Information shown:
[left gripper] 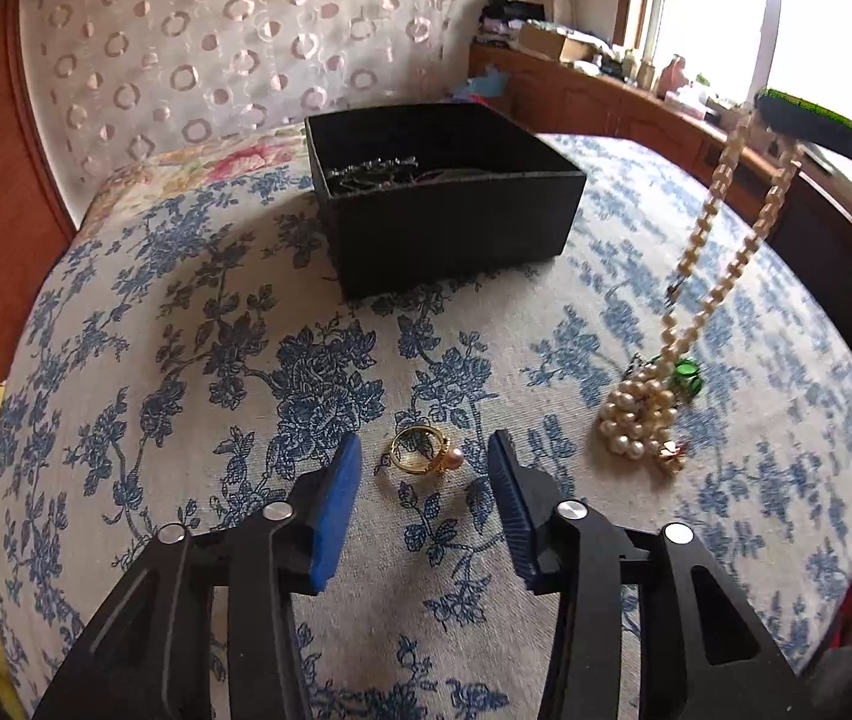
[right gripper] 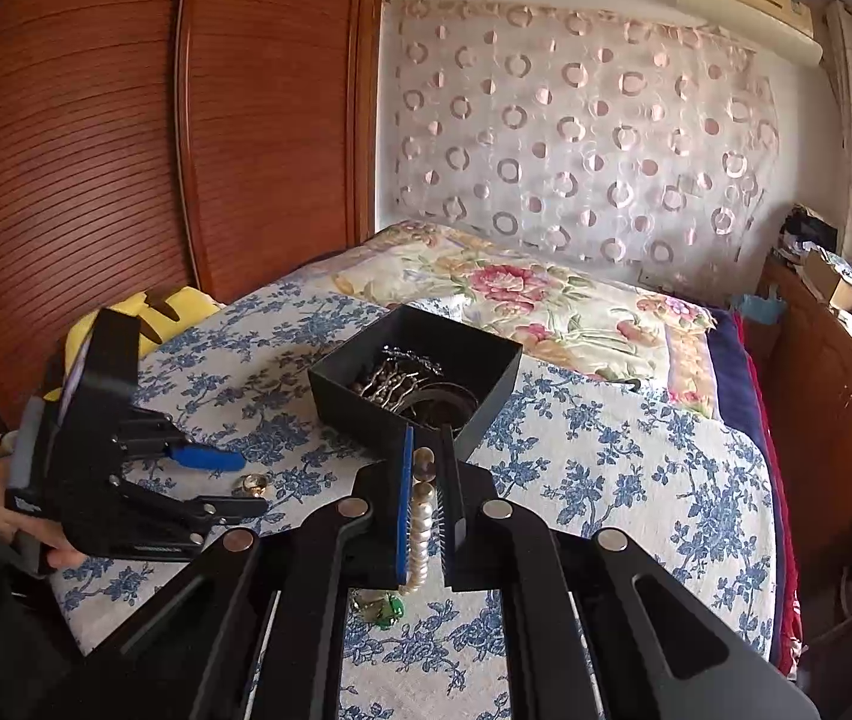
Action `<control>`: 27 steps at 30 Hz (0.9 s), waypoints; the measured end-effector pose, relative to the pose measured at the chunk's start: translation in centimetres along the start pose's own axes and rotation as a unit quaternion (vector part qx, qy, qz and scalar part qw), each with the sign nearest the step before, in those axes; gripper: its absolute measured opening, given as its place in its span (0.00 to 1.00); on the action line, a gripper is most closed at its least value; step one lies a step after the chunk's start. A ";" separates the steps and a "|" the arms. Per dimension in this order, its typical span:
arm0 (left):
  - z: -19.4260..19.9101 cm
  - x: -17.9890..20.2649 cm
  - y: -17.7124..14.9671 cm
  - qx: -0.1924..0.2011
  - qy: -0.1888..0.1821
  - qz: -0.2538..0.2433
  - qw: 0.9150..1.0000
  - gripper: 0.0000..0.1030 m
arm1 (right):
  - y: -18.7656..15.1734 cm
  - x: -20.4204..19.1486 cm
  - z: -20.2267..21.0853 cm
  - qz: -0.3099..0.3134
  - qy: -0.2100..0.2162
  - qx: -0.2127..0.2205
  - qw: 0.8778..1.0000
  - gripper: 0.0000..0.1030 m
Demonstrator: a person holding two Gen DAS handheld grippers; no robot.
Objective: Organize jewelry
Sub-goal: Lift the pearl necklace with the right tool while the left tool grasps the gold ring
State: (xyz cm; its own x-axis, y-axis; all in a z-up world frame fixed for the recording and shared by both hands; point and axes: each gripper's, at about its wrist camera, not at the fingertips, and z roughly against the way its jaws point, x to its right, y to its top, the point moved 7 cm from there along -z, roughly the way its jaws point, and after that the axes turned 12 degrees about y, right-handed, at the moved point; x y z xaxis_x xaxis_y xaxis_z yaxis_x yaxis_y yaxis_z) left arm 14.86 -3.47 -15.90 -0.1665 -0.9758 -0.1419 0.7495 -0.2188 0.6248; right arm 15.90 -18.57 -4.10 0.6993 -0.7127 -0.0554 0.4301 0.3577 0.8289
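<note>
From the left wrist, the left tool (left gripper: 423,459) hangs low over a bed (left gripper: 198,360) covered in a blue-flowered sheet. Its blue-padded fingers (left gripper: 339,498) stand part-way apart on either side of a gold ring (left gripper: 420,450) with a small pink pearl, which lies flat on the sheet; neither pad touches it. Beyond, near the middle of the bed, sits an open black box (left gripper: 450,222) with silvery chains in it. To the right a pearl necklace (left gripper: 726,240) hangs in two strands from the right tool (left gripper: 786,120), seen dark against the window; its lower end is heaped on the sheet beside a green stone piece (left gripper: 687,373) and a small pink-gold trinket (left gripper: 672,453), whose kind is hard to make out.

From the right wrist, the right tool (right gripper: 429,480) is nearly closed, pinching the pearl necklace (right gripper: 420,528) between its pads, the strand running down out of the grip toward the green stone piece (right gripper: 389,609) on the sheet below. Straight ahead lies the black box (right gripper: 414,384), holding a silvery chain and a dark band. At the left a hand (right gripper: 3,510) holds the left tool (right gripper: 249,487), its fingers set around the gold ring (right gripper: 253,483) on the bed (right gripper: 636,480). A yellow cushion (right gripper: 144,315) rests at the bed's far left edge, against a wooden wardrobe (right gripper: 126,150).
</note>
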 end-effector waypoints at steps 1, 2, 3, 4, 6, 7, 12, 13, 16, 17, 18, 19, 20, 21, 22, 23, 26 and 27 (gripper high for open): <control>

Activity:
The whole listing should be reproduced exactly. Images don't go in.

Finished exercise:
[left gripper] 
[right gripper] 
Action `<control>`: 27 steps at 30 Hz (0.9 s), waypoints; the measured end-effector pose, relative to the pose measured at the chunk's start: translation in centimetres along the start pose's own axes and rotation as a unit quaternion (vector part qx, qy, qz and scalar part qw), each with the sign nearest the step before, in those axes; gripper: its absolute measured opening, given as its place in its span (0.00 to 1.00); on the action line, a gripper is most closed at its least value; step one lies a step after the chunk's start. A ";" separates the steps and a "|" the arms. Per dimension in this order, its typical span:
arm0 (left):
  - z: -19.4260..19.9101 cm
  - x: -17.9890..20.2649 cm
  - y: -17.7124..14.9671 cm
  - qx: -0.1924..0.2011
  - qy: -0.1888..0.1821
  - qz: -0.2538..0.2433
  - qw: 0.9150..1.0000
  - gripper: 0.0000..0.1030 m
arm1 (right):
  - y: -18.7656..15.1734 cm
  - x: -20.4204..19.1486 cm
  - z: -20.2267..21.0853 cm
  - qz: -0.3099..0.3134
  - qy: -0.2100..0.2162
  - qx: -0.2127..0.2205
  - qw: 0.8778..1.0000
  - gripper: 0.0000..0.1030 m
Demonstrator: a person holding two Gen DAS handheld grippers; no robot.
Objective: Organize jewelry
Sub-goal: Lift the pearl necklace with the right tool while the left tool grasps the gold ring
State: (xyz cm; its own x-axis, y-axis; all in a z-up world frame fixed for the recording and shared by both hands; point and axes: each gripper's, at about its wrist camera, not at the fingertips, and z roughly against the way its jaws point, x to its right, y to its top, the point moved 7 cm from there along -z, roughly the way its jaws point, and after that the axes turned 12 degrees about y, right-handed, at the moved point; x y z xaxis_x xaxis_y xaxis_z yaxis_x yaxis_y yaxis_z) left arm 14.86 -3.47 -15.90 -0.1665 -0.9758 -0.1419 0.7495 -0.2188 0.6248; right arm 15.90 -18.57 -4.10 0.6993 -0.7127 -0.0554 0.4301 0.3577 0.8289
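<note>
From the left wrist, the left tool (left gripper: 423,459) hangs low over a bed (left gripper: 198,360) covered in a blue-flowered sheet. Its blue-padded fingers (left gripper: 339,498) stand part-way apart on either side of a gold ring (left gripper: 420,450) with a small pink pearl, which lies flat on the sheet; neither pad touches it. Beyond, near the middle of the bed, sits an open black box (left gripper: 450,222) with silvery chains in it. To the right a pearl necklace (left gripper: 726,240) hangs in two strands from the right tool (left gripper: 786,120), seen dark against the window; its lower end is heaped on the sheet beside a green stone piece (left gripper: 687,373) and a small pink-gold trinket (left gripper: 672,453), whose kind is hard to make out.

From the right wrist, the right tool (right gripper: 429,480) is nearly closed, pinching the pearl necklace (right gripper: 420,528) between its pads, the strand running down out of the grip toward the green stone piece (right gripper: 389,609) on the sheet below. Straight ahead lies the black box (right gripper: 414,384), holding a silvery chain and a dark band. At the left a hand (right gripper: 3,510) holds the left tool (right gripper: 249,487), its fingers set around the gold ring (right gripper: 253,483) on the bed (right gripper: 636,480). A yellow cushion (right gripper: 144,315) rests at the bed's far left edge, against a wooden wardrobe (right gripper: 126,150).
</note>
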 end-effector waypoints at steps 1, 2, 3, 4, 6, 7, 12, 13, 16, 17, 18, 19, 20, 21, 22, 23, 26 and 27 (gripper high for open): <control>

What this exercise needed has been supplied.